▶ [Problem details]
What follows is a set of records; restate each one word for word and drop the pictures.

[Stored dataset items]
BEGIN
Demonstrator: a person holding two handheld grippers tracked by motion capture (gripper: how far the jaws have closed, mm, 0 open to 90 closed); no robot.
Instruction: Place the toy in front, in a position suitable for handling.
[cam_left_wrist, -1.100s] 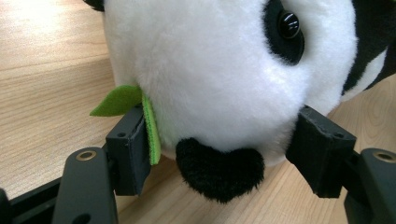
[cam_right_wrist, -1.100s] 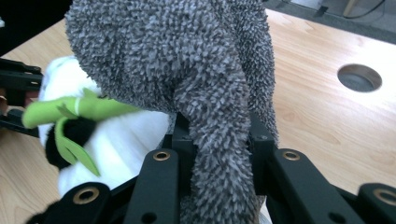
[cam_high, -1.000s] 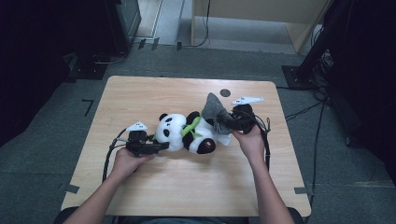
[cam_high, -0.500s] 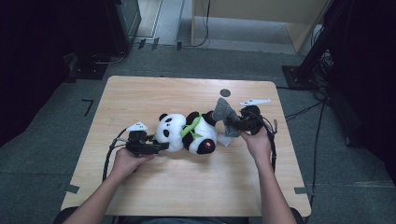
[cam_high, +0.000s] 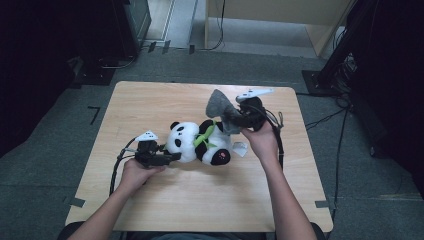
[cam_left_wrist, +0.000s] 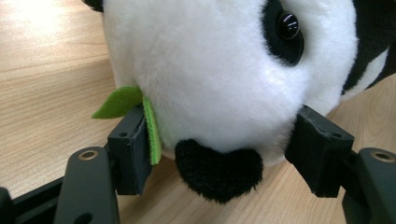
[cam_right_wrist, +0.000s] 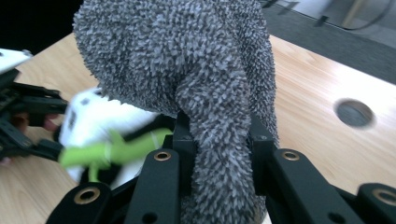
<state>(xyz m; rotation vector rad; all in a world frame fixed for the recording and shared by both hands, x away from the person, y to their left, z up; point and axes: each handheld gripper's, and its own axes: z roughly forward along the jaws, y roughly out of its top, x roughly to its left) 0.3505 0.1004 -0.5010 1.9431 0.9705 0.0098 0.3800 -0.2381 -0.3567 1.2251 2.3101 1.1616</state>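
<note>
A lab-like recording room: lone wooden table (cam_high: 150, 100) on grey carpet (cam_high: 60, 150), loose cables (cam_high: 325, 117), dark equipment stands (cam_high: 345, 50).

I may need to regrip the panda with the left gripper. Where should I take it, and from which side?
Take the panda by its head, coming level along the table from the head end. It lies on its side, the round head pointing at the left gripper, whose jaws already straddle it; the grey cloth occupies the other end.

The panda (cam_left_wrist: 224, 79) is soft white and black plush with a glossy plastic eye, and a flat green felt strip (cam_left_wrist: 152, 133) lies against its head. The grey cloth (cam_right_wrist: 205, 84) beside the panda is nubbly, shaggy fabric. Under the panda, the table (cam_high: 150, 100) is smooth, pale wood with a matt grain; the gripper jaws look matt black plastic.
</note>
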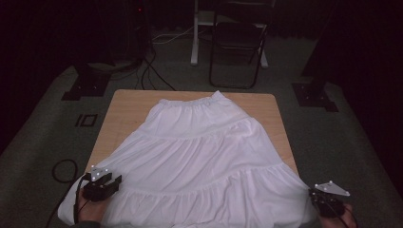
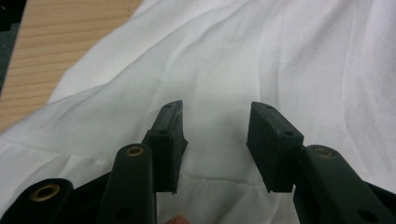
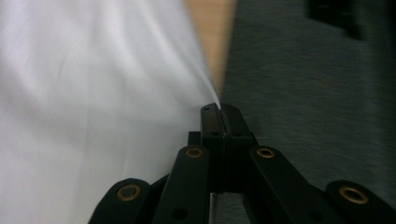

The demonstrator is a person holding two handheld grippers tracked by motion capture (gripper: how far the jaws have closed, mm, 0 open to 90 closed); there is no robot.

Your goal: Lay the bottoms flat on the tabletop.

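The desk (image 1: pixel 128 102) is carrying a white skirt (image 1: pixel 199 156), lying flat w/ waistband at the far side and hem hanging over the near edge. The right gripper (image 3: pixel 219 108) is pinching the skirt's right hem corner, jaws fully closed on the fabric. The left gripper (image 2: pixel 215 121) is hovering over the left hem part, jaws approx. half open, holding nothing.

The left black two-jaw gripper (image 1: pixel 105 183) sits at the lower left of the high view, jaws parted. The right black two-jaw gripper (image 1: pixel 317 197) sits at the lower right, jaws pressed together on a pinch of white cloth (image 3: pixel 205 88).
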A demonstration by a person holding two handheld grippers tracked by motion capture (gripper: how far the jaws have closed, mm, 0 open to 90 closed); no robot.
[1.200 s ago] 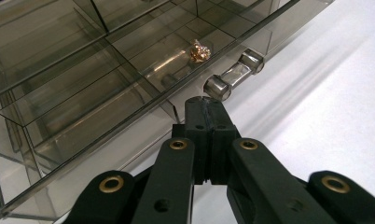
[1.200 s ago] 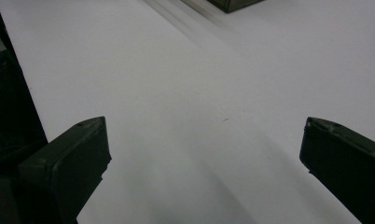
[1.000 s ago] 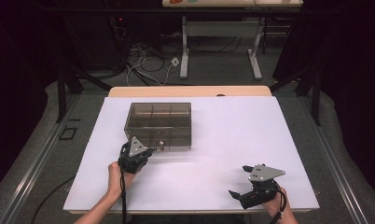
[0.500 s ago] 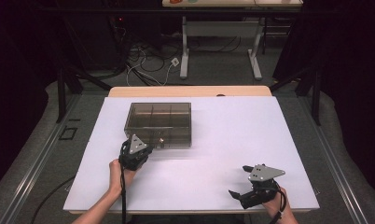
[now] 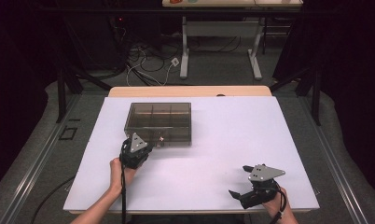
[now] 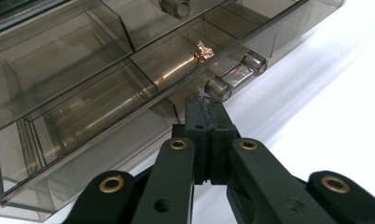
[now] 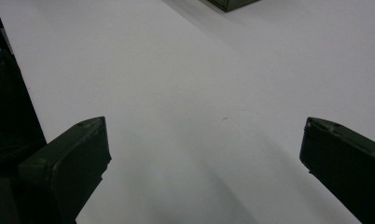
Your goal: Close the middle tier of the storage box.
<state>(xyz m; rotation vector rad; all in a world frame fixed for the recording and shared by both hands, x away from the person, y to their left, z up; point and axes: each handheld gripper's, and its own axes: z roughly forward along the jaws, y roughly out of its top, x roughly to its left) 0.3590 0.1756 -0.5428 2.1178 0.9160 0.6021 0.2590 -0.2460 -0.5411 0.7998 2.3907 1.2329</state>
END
▶ [Output for this task]
Demonstrator: a person holding two handheld grippers tracked by motion capture (gripper: how far the jaws have closed, mm, 0 open to 90 closed); no robot.
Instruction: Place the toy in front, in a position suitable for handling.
[cam_left_wrist, -1.100s] 
[cam_right_wrist, -1.100s] 
[cam_high, -1.000s] 
[cam_high, -0.500s] 
[cam_high, +0.000s] 
[cam_left_wrist, +0.000s] 
[cam_right_wrist, +0.000s] 
<state>(xyz m; rotation vector rad; all in a world frame fixed for the recording and shared by both hands, x away from the person, y to their left, z up; point and axes: each handheld gripper's, and its own axes: z roughly forward along the jaws, y roughly out of its top, x roughly to its left) 0.3505 0.1004 -0.5010 1.9431 0.9705 0.0098 0.3800 -0.2381 -0.3567 1.2251 2.3101 1.1616</state>
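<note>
A lab-like recording room: lone wooden table (cam_high: 150, 100) on grey carpet (cam_high: 60, 150), loose cables (cam_high: 325, 117), dark equipment stands (cam_high: 345, 50).

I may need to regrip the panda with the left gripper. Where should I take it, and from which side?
Take the panda by its head, coming level along the table from the head end. It lies on its side, the round head pointing at the left gripper, whose jaws already straddle it; the grey cloth occupies the other end.

The panda (cam_left_wrist: 224, 79) is soft white and black plush with a glossy plastic eye, and a flat green felt strip (cam_left_wrist: 152, 133) lies against its head. The grey cloth (cam_right_wrist: 205, 84) beside the panda is nubbly, shaggy fabric. Under the panda, the table (cam_high: 150, 100) is smooth, pale wood with a matt grain; the gripper jaws look matt black plastic.
</note>
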
The demonstrator is a person holding two handheld grippers tracked by motion capture (gripper: how far the jaws have closed, mm, 0 open to 90 closed); there is no robot.

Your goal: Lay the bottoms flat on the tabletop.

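The desk (image 1: pixel 128 102) is carrying a white skirt (image 1: pixel 199 156), lying flat w/ waistband at the far side and hem hanging over the near edge. The right gripper (image 3: pixel 219 108) is pinching the skirt's right hem corner, jaws fully closed on the fabric. The left gripper (image 2: pixel 215 121) is hovering over the left hem part, jaws approx. half open, holding nothing.

The left black two-jaw gripper (image 1: pixel 105 183) sits at the lower left of the high view, jaws parted. The right black two-jaw gripper (image 1: pixel 317 197) sits at the lower right, jaws pressed together on a pinch of white cloth (image 3: pixel 205 88).
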A demonstration by a person holding two handheld grippers tracked by motion capture (gripper: how far the jaws have closed, mm, 0 open to 90 closed); no robot.
[1.200 s ago] 
[1.200 s ago] 
[1.000 s ago] 
[0.500 s ago] 
[now] 
[now] 
[now] 
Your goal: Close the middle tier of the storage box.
<state>(xyz m; rotation vector rad; all in a world frame fixed for the recording and shared by both hands, x away from the person, y to their left, z up; point and axes: each handheld gripper's, and its own axes: z roughly forward along the jaws, y roughly out of its top, x roughly to its left) 0.3590 0.1756 -0.5428 2.1178 0.9160 0.6021 0.2590 -0.2460 -0.5411 0.7998 2.3907 1.2329</state>

No more output is required.